2009-10-18 Thread Timo Teräs

Hi,

Austin Foxley wrote:

I've created a branch based on current master that has the entirety of the work
done so far on nptl integrated. I attempted to break up into separate commits,
related kinds of changes. Hopefully this well help in reviewing...

My thought was that people could review each commit and either reply to this
email for discussion, or simply commit fixes for any issues directly to the
nptl_merge branch. I'm going to start fixing up obvious style issues now to
preempt some comments :)

I've tried hard to avoid reverting anybody's work, please let me know where I
missed anything. Remember...I obviously didn't write most of this code...

Let's get this beast merged already!


This is something I've been waiting for a long time! Thanks!

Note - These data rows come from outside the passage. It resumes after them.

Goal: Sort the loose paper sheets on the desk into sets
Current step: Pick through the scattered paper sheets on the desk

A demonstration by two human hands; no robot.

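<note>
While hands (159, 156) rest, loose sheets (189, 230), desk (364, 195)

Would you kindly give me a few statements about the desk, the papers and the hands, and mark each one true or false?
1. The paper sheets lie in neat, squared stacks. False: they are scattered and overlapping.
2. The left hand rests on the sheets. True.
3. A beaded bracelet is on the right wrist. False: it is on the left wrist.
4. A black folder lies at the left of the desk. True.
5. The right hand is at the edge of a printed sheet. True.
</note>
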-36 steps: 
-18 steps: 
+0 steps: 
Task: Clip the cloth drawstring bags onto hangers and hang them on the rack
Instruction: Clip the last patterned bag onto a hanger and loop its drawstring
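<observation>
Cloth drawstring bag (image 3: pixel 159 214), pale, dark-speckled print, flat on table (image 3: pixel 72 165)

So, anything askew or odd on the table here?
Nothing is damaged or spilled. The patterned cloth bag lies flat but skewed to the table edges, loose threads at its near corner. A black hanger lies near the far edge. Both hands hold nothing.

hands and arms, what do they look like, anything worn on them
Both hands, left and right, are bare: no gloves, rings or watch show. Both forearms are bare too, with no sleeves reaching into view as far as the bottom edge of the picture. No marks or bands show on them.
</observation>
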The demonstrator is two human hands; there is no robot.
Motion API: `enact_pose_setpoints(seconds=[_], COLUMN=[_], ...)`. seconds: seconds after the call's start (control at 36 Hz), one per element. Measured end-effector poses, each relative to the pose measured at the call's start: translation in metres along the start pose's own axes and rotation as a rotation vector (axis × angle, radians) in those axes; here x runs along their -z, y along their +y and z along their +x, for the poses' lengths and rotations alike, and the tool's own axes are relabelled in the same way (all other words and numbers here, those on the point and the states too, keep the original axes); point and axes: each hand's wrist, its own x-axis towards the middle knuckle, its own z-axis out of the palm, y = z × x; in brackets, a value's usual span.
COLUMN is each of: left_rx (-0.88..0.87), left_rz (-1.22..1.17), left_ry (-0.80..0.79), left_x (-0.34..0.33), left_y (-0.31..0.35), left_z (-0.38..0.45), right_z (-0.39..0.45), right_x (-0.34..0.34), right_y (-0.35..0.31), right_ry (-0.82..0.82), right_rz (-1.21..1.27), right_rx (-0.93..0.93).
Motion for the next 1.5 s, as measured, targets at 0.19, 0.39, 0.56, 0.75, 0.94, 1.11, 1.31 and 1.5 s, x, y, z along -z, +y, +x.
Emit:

I will definitely try to get the i386 side up and running. uClibc NPTL is one
of the things we listed for Alpine Linux (www.alpinelinux.org) to be in it's
next major release. I already earlier did some work earlier to see how far
away it is and got it working to some degree.

I did very quick test just now, but it did not compile; there was some issues
with stack protector support. But I'm sure I'll work on this with Natanael
Copa in the upcoming weeks.

Are there any known issues or things that still needs implementing?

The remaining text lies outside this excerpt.